TRY IT: What you give must be exactly the lines of the material from the first through the line that contains "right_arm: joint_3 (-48", inclusive, and no others.

RECORDED INFORMATION:
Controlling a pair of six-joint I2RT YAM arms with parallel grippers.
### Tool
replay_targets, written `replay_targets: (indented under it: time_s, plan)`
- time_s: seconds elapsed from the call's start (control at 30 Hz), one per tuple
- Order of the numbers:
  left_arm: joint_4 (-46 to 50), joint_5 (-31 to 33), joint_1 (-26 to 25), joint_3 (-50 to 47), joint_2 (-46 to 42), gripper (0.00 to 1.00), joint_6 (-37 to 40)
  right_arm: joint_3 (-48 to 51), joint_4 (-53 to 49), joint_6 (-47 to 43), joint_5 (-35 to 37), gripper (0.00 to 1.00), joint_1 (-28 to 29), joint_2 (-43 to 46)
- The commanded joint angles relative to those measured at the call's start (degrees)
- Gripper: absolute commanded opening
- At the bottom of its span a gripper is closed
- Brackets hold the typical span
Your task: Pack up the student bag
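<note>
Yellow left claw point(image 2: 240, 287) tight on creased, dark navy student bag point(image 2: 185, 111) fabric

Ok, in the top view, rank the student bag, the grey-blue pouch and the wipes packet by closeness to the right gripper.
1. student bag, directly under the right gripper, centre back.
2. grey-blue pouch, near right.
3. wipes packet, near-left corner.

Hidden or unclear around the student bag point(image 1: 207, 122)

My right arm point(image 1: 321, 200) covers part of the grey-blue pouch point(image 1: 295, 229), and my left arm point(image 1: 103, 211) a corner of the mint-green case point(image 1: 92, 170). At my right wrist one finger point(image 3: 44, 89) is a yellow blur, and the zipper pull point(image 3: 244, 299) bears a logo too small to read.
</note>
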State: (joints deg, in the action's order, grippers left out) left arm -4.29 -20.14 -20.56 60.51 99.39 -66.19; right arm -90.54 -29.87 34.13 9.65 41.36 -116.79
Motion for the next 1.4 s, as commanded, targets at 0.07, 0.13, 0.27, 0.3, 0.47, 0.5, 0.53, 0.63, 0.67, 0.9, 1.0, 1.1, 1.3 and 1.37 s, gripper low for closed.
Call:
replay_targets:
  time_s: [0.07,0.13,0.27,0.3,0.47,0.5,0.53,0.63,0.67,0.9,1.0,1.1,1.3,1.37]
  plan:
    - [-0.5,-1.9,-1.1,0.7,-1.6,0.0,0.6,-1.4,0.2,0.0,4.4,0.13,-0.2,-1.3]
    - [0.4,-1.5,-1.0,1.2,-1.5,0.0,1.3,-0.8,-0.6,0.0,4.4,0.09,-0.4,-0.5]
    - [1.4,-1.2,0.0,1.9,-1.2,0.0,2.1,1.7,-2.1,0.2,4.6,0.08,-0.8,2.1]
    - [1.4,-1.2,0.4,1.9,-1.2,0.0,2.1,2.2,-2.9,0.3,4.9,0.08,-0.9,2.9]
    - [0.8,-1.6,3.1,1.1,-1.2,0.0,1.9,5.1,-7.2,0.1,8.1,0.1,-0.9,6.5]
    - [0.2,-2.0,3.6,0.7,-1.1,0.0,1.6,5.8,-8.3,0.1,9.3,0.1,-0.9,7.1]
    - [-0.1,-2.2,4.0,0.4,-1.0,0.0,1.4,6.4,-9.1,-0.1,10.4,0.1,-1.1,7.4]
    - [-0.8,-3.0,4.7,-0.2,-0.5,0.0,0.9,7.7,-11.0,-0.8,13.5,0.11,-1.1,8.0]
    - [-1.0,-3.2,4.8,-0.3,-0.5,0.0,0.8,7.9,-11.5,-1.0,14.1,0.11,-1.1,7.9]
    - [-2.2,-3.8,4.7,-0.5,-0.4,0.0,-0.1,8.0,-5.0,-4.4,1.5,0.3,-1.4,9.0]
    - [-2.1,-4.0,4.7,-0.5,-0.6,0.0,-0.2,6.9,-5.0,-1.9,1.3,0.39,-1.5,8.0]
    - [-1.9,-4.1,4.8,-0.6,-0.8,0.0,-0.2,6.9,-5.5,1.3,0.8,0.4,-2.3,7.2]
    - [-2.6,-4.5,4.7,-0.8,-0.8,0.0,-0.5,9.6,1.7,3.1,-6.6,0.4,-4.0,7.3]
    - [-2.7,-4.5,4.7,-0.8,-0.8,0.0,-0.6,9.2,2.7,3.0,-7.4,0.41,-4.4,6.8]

OUTPUT:
Controlling a pair of six-joint I2RT YAM arms with parallel grippers.
### Tool
replay_targets, written `replay_targets: (indented under it: time_s, plan)`
- time_s: seconds elapsed from the call's start (control at 30 Hz), one per tuple
- Order of the numbers:
  left_arm: joint_4 (-46 to 50), joint_5 (-31 to 33), joint_1 (-26 to 25), joint_3 (-50 to 47), joint_2 (-46 to 42), gripper (0.00 to 1.00), joint_6 (-37 to 40)
  right_arm: joint_3 (-48 to 51), joint_4 (-53 to 49), joint_6 (-47 to 43), joint_5 (-35 to 37), gripper (0.00 to 1.00), joint_1 (-28 to 29), joint_2 (-43 to 46)

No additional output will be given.